The result should be all the records, exact and complete, without a single picture.

----- The records

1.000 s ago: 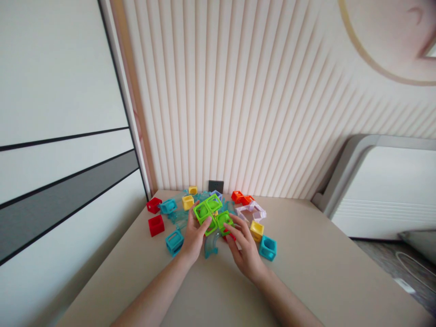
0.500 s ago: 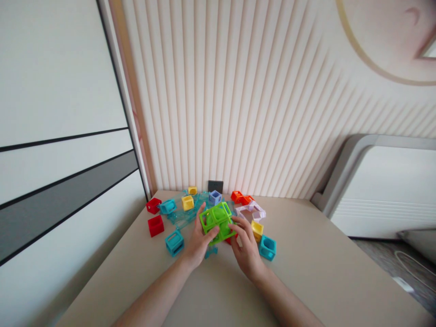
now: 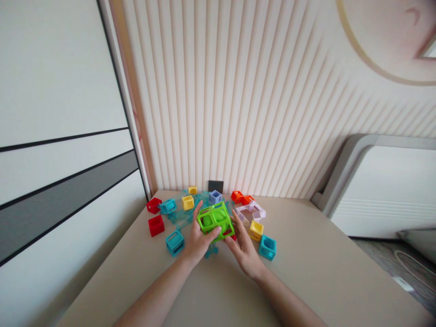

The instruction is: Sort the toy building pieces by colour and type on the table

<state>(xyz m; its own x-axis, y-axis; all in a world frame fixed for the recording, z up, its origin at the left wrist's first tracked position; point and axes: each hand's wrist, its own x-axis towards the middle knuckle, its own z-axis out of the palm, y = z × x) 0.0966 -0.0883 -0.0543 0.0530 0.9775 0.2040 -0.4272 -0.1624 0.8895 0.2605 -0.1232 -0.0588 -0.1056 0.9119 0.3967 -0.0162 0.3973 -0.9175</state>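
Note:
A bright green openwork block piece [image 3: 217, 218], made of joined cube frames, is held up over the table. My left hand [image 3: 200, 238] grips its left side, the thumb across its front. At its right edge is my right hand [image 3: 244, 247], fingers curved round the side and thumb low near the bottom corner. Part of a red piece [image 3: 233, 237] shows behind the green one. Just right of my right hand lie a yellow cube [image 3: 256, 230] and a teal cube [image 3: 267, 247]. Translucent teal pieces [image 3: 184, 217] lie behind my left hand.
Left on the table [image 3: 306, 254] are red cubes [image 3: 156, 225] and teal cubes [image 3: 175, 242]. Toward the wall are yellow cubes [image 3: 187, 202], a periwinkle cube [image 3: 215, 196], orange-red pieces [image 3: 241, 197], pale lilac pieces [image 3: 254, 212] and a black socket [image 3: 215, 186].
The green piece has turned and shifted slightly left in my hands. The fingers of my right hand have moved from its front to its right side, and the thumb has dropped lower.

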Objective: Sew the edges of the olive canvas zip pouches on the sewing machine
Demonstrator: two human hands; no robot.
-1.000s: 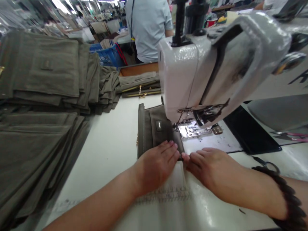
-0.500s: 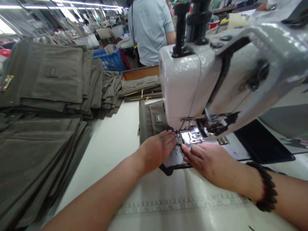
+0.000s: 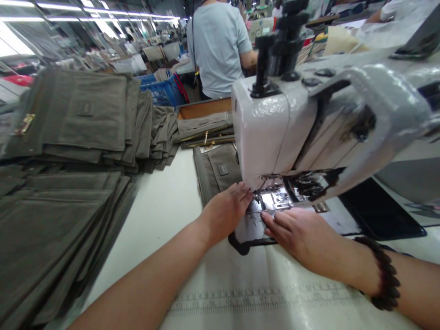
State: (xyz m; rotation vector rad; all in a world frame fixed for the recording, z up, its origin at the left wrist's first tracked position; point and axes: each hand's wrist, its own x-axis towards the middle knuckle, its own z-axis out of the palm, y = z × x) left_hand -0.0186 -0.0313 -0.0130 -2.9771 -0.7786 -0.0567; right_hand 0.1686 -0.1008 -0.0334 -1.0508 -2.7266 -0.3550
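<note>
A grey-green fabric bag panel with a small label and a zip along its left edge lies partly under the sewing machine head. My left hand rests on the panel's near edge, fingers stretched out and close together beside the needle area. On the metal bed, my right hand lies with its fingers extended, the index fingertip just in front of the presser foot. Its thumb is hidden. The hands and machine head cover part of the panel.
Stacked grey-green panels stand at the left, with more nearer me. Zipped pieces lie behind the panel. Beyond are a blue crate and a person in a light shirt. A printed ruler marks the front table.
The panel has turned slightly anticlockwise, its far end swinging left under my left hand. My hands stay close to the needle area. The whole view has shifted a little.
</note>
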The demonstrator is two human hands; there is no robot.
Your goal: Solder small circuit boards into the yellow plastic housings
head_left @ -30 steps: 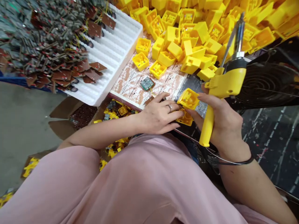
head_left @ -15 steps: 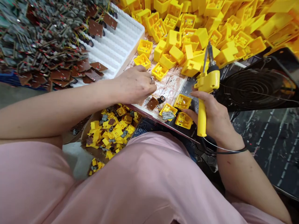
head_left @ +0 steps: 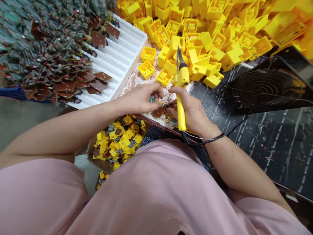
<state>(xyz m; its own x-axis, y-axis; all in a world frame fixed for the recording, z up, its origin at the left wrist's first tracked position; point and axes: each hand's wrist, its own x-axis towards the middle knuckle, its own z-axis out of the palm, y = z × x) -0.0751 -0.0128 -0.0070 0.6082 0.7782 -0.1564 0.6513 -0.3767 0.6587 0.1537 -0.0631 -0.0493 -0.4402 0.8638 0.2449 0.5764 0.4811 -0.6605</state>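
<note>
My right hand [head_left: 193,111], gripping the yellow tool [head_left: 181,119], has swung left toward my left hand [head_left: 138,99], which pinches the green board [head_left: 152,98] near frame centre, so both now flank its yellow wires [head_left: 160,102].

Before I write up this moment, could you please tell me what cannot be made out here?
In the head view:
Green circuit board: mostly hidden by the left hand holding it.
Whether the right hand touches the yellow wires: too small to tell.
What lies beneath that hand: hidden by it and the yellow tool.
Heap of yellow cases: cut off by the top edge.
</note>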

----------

→ **Response to this task**:
1.000 s ago: 
0.500 s ago: 
now: 

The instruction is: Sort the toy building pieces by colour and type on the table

<state>(xyz m; its own x-axis, y-axis; all in a world frame fixed for the recording, z up, its origin at the left wrist's first tracked position; point and axes: each hand's wrist, its own x-axis towards the middle knuckle, its own z-axis out of the palm, y = z × x) 0.0966 -0.0883 -0.0543 0.0530 0.9775 0.2040 -0.4272 -0.1624 0.8895 0.2605 -0.1232 -0.0588 -0.1056 0.9119 0.3967 -0.0162 0.3973 -0.9175</state>
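Note:
A bright green openwork block piece [image 3: 217, 218], made of joined cube frames, is held up over the table. My left hand [image 3: 200, 238] grips its left side, the thumb across its front. At its right edge is my right hand [image 3: 244, 247], fingers curved round the side and thumb low near the bottom corner. Part of a red piece [image 3: 233, 237] shows behind the green one. Just right of my right hand lie a yellow cube [image 3: 256, 230] and a teal cube [image 3: 267, 247]. Translucent teal pieces [image 3: 184, 217] lie behind my left hand.
Left on the table [image 3: 306, 254] are red cubes [image 3: 156, 225] and teal cubes [image 3: 175, 242]. Toward the wall are yellow cubes [image 3: 187, 202], a periwinkle cube [image 3: 215, 196], orange-red pieces [image 3: 241, 197], pale lilac pieces [image 3: 254, 212] and a black socket [image 3: 215, 186].
The green piece has turned and shifted slightly left in my hands. The fingers of my right hand have moved from its front to its right side, and the thumb has dropped lower.
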
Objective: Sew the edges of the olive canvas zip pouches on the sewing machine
Demonstrator: two human hands; no robot.
-1.000s: 
-0.500s: 
+0.000s: 
State: (xyz m; rotation vector rad; all in a world frame fixed for the recording, z up, its origin at the left wrist's first tracked position; point and axes: each hand's wrist, its own x-axis towards the middle knuckle, its own z-axis out of the palm, y = z × x) left_hand -0.0186 -0.0313 -0.0130 -2.9771 -0.7786 -0.0567; right_hand 0.1686 -0.1008 -0.0334 -1.0508 -2.7266 -0.3550
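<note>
A grey-green fabric bag panel with a small label and a zip along its left edge lies partly under the sewing machine head. My left hand rests on the panel's near edge, fingers stretched out and close together beside the needle area. On the metal bed, my right hand lies with its fingers extended, the index fingertip just in front of the presser foot. Its thumb is hidden. The hands and machine head cover part of the panel.
Stacked grey-green panels stand at the left, with more nearer me. Zipped pieces lie behind the panel. Beyond are a blue crate and a person in a light shirt. A printed ruler marks the front table.
The panel has turned slightly anticlockwise, its far end swinging left under my left hand. My hands stay close to the needle area. The whole view has shifted a little.
</note>
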The demonstrator is two human hands; there is no robot.
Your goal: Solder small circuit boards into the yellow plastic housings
head_left @ -30 steps: 
head_left @ -15 steps: 
head_left @ +0 steps: 
<state>(xyz m; its own x-axis, y-axis; all in a world frame fixed for the recording, z up, its origin at the left wrist's first tracked position; point and axes: each hand's wrist, its own x-axis towards the middle knuckle, its own z-axis out of the palm, y = z × x) -0.0751 -0.0128 -0.0070 0.6082 0.7782 -0.1564 0.6513 -0.3767 0.6587 0.1537 -0.0631 -0.0493 -0.4402 0.8638 0.2449 0.5764 0.4811 -0.6605</state>
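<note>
My right hand [head_left: 193,111], gripping the yellow tool [head_left: 181,119], has swung left toward my left hand [head_left: 138,99], which pinches the green board [head_left: 152,98] near frame centre, so both now flank its yellow wires [head_left: 160,102].

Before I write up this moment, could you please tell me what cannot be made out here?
In the head view:
Green circuit board: mostly hidden by the left hand holding it.
Whether the right hand touches the yellow wires: too small to tell.
What lies beneath that hand: hidden by it and the yellow tool.
Heap of yellow cases: cut off by the top edge.
</note>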

The exercise requires nothing more.